- _Problem statement_
The full listing is needed, transcribed word for word.

- _Material provided_

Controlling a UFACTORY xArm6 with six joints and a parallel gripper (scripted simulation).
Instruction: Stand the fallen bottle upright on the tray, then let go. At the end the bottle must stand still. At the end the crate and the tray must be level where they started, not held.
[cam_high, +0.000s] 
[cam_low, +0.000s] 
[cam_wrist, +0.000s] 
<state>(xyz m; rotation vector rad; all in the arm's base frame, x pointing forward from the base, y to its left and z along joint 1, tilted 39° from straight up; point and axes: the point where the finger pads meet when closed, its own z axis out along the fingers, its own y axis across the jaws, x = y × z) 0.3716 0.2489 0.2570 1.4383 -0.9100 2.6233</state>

- _Output of the exercise_
Controlling a UFACTORY xArm6 with six joints and a parallel gripper (scripted simulation).
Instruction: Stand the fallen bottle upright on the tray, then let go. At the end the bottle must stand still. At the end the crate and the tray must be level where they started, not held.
[cam_high, +0.000s] 
[cam_low, +0.000s] 
[cam_wrist, +0.000s] 
<state>(xyz m; rotation vector rad; all in the arm's base frame, x pointing forward from the base, y to its left and z along joint 1, tilted 39° from straight up; point and axes: the point where the finger pads meet when closed, its own z axis out along the fingers, its own y axis across the jaws, x = y × z) 0.3716 0.2489 0.2570 1.4383 -0.9100 2.6233</state>

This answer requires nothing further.